ASSIGNMENT:
Restate the opening lines of the material below word for word, stopping after the line that contains "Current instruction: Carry".

DATA BELOW:

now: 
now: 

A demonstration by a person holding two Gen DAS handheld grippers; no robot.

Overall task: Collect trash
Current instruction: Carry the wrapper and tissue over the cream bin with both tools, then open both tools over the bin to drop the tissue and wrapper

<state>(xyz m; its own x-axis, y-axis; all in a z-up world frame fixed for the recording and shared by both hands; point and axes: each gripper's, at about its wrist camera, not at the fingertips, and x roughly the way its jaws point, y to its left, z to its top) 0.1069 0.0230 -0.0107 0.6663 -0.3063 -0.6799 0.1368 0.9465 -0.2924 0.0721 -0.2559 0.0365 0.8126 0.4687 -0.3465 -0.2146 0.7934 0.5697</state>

TASK RESPONSE:
now: 
now: 

A demonstration by a person holding two Gen DAS handheld grippers; no robot.

Overall task: Collect trash
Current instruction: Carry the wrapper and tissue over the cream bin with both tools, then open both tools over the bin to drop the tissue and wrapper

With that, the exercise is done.